In the entries below, find the line with "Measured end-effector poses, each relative" and the line with "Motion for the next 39". Return those two lines and all lines between them, exactly.

[Records from a dataset]
╭──
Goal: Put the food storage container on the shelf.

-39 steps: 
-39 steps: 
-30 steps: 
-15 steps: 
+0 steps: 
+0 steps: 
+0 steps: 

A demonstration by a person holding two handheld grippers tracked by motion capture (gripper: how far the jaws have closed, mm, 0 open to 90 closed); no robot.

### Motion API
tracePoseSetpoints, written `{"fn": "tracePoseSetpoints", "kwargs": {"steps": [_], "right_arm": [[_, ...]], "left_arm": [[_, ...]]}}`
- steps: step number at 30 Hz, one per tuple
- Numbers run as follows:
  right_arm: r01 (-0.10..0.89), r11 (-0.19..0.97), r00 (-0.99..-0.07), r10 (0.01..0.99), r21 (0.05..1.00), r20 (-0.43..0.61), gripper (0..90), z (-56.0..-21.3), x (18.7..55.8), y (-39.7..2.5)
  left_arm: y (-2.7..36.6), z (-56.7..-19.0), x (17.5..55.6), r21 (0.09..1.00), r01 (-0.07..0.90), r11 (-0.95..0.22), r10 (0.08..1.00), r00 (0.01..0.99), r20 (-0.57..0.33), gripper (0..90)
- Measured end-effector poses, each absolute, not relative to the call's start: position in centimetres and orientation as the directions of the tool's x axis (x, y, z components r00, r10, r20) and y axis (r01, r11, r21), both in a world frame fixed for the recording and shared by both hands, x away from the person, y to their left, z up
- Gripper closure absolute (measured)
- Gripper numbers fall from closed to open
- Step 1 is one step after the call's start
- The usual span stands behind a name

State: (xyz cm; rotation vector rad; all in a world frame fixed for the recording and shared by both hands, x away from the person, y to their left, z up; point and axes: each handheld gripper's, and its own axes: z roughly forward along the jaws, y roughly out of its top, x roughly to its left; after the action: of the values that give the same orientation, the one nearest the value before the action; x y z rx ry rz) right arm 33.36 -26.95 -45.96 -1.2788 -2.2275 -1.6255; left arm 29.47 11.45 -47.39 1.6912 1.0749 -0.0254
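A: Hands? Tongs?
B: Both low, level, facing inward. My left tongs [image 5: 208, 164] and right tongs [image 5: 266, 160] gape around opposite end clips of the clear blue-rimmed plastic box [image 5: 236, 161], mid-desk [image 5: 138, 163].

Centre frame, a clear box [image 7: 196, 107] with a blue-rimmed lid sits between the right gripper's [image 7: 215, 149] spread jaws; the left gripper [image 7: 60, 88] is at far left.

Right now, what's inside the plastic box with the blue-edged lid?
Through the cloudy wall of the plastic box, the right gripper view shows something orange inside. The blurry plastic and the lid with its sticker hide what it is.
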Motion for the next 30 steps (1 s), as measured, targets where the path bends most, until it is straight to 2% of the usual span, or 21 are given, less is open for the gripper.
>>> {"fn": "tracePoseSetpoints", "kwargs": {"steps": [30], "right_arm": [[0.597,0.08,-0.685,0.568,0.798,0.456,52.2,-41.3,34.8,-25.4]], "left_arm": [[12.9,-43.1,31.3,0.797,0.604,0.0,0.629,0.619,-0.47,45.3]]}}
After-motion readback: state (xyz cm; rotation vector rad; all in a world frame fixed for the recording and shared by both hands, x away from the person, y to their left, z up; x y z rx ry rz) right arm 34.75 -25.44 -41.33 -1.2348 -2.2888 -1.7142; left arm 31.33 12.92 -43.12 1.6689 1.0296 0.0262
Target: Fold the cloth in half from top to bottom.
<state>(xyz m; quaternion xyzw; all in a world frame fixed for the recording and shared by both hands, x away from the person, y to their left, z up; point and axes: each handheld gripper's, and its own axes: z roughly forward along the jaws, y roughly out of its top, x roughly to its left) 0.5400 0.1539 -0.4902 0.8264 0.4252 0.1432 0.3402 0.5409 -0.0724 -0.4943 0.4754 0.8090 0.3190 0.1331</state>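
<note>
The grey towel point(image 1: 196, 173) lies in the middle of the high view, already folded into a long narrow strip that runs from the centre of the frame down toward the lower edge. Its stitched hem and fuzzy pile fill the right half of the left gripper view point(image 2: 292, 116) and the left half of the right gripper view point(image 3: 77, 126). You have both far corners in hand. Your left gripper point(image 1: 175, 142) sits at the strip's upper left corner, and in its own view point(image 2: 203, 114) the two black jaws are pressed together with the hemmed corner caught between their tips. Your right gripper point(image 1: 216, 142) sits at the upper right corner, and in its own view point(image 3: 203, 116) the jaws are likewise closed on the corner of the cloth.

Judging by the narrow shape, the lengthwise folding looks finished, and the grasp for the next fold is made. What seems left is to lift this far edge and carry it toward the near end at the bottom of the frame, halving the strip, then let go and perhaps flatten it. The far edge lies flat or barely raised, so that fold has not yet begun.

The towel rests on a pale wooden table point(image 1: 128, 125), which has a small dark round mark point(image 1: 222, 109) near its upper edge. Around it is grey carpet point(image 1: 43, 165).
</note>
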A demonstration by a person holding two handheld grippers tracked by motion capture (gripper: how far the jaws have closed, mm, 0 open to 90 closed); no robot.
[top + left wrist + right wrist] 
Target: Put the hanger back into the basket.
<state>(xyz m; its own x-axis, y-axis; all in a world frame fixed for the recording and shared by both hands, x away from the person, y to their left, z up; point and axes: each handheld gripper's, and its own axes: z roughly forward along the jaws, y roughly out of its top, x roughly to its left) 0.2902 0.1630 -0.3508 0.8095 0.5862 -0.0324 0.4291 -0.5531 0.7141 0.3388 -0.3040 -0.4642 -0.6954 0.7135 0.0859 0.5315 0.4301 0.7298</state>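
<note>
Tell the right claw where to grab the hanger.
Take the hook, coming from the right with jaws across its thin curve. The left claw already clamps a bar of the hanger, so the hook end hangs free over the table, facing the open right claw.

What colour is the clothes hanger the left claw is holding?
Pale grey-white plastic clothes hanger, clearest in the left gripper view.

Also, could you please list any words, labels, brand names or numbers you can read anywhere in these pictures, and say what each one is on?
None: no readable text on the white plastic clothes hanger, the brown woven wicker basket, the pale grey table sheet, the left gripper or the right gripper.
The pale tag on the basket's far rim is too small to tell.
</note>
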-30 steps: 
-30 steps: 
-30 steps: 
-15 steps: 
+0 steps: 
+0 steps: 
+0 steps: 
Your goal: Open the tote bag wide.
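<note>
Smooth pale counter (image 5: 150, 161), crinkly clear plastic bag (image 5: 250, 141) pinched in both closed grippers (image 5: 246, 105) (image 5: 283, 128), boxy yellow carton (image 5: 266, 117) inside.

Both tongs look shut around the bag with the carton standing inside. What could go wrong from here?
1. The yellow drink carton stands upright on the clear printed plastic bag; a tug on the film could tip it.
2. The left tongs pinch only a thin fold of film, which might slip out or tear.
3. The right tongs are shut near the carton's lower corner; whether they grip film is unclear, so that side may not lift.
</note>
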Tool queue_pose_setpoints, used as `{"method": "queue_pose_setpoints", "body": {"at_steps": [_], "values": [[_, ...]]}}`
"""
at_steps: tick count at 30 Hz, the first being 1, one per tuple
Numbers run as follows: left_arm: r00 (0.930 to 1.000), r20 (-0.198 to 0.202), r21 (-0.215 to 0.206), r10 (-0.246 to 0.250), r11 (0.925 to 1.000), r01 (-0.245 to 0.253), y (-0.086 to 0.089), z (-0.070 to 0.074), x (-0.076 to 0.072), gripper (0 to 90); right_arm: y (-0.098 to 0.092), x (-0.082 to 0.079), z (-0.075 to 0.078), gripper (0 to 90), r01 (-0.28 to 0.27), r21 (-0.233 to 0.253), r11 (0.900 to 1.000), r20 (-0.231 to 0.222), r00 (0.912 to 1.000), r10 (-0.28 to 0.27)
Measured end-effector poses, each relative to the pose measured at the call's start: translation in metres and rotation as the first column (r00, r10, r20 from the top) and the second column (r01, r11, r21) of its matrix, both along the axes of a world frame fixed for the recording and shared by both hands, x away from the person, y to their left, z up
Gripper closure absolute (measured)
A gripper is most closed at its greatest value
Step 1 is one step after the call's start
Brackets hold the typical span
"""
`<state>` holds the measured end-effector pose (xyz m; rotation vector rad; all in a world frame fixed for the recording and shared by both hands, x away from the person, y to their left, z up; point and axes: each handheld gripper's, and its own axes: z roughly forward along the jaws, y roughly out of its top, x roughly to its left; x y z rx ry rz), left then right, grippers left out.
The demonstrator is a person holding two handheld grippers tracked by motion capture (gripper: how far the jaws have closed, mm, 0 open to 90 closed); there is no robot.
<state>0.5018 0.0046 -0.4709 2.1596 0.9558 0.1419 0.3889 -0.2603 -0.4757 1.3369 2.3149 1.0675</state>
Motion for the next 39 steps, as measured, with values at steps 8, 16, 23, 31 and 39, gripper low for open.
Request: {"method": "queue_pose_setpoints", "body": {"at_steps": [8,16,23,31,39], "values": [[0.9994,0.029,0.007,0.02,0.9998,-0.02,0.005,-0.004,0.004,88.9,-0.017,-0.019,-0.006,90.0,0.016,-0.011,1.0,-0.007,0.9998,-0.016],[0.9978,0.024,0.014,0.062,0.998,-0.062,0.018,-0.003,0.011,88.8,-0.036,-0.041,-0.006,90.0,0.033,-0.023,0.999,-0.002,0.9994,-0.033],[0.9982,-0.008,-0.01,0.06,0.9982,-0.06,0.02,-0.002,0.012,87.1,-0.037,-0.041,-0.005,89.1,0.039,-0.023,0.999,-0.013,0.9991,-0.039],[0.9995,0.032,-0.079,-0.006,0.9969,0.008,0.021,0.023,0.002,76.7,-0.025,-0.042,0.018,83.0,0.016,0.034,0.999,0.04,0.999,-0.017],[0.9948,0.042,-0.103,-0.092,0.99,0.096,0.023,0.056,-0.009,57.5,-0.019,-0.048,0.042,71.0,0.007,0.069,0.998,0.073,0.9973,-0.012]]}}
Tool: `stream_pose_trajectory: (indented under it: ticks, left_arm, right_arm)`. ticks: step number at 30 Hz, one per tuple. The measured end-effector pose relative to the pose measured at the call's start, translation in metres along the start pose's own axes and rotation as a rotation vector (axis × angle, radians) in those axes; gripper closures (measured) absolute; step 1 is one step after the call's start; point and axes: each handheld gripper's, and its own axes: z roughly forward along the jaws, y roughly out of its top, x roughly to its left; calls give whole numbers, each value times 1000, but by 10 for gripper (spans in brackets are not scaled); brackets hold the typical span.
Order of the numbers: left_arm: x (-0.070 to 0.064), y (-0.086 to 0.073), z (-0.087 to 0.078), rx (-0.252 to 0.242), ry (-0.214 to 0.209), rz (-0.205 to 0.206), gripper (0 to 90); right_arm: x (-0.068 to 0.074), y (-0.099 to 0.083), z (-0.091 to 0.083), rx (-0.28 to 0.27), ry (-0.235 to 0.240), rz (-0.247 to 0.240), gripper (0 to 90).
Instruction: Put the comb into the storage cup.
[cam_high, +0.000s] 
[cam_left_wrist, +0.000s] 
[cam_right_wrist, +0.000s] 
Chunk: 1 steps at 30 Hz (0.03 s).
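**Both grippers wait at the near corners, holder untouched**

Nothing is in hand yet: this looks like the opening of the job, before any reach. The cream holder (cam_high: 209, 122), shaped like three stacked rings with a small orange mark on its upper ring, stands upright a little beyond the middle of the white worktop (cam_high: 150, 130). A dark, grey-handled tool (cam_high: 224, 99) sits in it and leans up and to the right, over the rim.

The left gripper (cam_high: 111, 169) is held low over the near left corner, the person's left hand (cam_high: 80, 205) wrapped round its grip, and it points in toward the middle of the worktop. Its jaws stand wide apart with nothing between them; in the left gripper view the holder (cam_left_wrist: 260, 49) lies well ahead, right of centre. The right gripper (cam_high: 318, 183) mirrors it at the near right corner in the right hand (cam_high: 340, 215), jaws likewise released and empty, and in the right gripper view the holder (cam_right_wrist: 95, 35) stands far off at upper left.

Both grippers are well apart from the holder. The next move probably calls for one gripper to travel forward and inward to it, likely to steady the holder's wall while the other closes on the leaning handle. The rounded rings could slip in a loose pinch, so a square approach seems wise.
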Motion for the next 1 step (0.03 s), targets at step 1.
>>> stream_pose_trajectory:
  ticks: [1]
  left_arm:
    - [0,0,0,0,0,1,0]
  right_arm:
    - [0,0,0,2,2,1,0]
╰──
### TASK SOLUTION
Measured end-effector poses, each relative to the pose measured at the call's start: translation in metres and rotation as the first column (r00, r10, r20 from the top) and the second column (r01, r11, r21) of its matrix, both along the axes of a world frame fixed for the recording and shared by both hands, x away from the person, y to their left, z up
Gripper closure absolute (measured)
A gripper is most closed at its greatest value
Step 1 is one step after the call's start
Brackets hold the typical span
"""
`<state>` holds the measured end-effector pose (xyz m; rotation vector rad; all in a world frame fixed for the recording and shared by both hands, x away from the person, y to their left, z up; point and axes: each handheld gripper's, and its own axes: z roughly forward along the jaws, y roughly out of its top, x roughly to its left; x y z rx ry rz), left then right, grippers left out.
The demonstrator is a person holding two handheld grippers tracked by motion capture (gripper: how far the jaws have closed, mm, 0 open to 90 closed); there is no robot.
<state>0.5018 0.0046 -0.4709 2.1596 0.9558 0.1419 0.3889 -0.2603 -0.4757 1.3369 2.3149 1.0675</state>
Motion for the next 39 steps, as measured, with values at steps 8, 16, 23, 31 and 39, gripper low for open.

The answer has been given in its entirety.